3 messages · Rick Bilonick, Tobias Verbeke, Frank E Harrell Jr

#
Where I work a lot of people end up using Excel spreadsheets for storing
data. This has limitations and maybe some less than obvious problems. I'd
like to recommend a uniform way for storing and archiving data collected
in the department. Most of the data could be stored in simple csv type
files but it would be nice to have something that stores more information
about the variables and units. netcdf seems like overkill (and not easy
for casual users). Same for postgres and mysql databases. Could someone
recommend some system for storing relatively small data sets (50-100
variables, <1000 records) that would be reliable, safe, and easy for
people to view and edit their data that works nicely with R and is open
source?

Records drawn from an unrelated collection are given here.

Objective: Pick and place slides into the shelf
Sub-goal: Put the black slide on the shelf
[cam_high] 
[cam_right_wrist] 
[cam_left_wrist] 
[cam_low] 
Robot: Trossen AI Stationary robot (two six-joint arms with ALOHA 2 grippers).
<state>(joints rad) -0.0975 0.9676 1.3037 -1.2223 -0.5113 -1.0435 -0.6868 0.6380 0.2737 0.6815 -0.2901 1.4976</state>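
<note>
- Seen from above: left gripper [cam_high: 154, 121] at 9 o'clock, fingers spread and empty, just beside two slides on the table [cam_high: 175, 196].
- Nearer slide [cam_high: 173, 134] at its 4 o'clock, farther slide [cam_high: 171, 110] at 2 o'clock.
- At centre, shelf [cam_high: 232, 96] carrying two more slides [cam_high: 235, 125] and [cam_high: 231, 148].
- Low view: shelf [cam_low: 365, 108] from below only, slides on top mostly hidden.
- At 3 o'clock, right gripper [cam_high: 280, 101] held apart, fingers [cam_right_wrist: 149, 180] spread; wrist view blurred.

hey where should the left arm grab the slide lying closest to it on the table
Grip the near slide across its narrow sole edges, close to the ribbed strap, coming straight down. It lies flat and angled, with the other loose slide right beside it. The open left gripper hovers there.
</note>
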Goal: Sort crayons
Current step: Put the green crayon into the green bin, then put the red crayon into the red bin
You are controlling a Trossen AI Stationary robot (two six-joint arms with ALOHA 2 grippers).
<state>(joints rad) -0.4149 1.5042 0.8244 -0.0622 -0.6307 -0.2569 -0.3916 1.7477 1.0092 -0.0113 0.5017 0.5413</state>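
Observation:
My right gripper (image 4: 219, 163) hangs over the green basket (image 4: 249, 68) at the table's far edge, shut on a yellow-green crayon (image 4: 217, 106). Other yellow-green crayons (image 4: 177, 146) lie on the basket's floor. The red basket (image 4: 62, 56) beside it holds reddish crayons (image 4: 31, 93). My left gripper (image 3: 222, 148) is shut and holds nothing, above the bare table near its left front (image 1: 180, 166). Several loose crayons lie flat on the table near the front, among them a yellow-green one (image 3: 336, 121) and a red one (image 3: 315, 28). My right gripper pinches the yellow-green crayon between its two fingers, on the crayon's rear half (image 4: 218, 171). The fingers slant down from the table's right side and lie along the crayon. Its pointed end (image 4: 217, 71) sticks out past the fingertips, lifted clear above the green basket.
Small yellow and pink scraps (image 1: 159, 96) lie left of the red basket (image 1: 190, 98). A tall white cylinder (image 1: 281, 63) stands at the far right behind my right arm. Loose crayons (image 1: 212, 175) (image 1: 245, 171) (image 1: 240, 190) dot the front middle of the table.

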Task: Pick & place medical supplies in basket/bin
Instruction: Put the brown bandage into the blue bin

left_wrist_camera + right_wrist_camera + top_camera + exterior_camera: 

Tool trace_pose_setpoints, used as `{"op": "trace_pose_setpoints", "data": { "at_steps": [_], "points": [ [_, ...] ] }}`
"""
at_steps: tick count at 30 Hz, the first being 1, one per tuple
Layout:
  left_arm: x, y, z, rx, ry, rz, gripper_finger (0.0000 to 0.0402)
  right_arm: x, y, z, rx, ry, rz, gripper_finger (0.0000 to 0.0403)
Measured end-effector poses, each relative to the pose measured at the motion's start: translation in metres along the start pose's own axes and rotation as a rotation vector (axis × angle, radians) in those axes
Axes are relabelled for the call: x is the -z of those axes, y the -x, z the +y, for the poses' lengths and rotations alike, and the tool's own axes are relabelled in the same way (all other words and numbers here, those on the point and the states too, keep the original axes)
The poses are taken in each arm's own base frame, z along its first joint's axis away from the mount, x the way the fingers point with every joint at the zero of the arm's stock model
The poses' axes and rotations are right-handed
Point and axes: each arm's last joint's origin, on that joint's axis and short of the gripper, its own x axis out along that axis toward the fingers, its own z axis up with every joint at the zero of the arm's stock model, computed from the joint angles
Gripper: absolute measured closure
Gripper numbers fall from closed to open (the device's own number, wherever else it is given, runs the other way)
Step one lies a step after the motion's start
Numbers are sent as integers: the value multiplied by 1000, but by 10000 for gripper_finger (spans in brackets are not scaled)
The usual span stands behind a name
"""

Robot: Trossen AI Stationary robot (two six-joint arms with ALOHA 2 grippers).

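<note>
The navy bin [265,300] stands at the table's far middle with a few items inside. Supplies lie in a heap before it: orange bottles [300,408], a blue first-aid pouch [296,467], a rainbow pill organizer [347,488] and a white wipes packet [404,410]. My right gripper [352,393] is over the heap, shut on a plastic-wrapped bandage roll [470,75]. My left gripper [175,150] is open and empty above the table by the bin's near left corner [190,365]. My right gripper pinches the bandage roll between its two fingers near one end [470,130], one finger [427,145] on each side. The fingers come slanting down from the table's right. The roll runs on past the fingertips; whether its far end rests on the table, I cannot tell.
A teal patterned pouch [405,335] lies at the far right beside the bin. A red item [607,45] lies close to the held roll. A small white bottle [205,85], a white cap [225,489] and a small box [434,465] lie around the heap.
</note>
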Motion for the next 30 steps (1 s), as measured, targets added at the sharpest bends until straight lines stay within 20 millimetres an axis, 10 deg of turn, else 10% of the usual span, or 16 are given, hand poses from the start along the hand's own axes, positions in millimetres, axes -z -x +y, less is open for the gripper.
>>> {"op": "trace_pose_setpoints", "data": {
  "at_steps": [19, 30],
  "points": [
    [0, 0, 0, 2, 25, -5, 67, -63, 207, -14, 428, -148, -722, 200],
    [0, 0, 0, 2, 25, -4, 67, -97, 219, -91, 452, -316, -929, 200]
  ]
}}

Am I asking for the moon?

Rick  B.
#
rab45+ at pitt.edu wrote:

            
Would the StatDataML format meet your needs ?
It is open, XML-based, stores variable
types and works nicely with R (as R wizards designed
StatDataML and the corresponding R package).

See
http://cran.r-project.org/src/contrib/Descriptions/StatDataML.html
or
http://www.omegahat.org/StatDataML/

HTH,
Tobias
#
rab45+ at pitt.edu wrote:
What I use is the facilities in the Hmisc package, which handles 
variable labels and units of measurement and has functions for importing 
data (saving labels in the appropriate place) and making use of the 
attributes (e.g., combining labels and units with a smaller font for the 
units portion in an axis label).  When such an annotated data frame is 
saved using save(...., compress=TRUE), load()'ing it back will provide 
an annotated data frame, quickly.  The contents( ) function can show the 
attributes, and we use html(contents( )) to put up a web page with 
hyperlinks for value labels (factor variable levels attribute).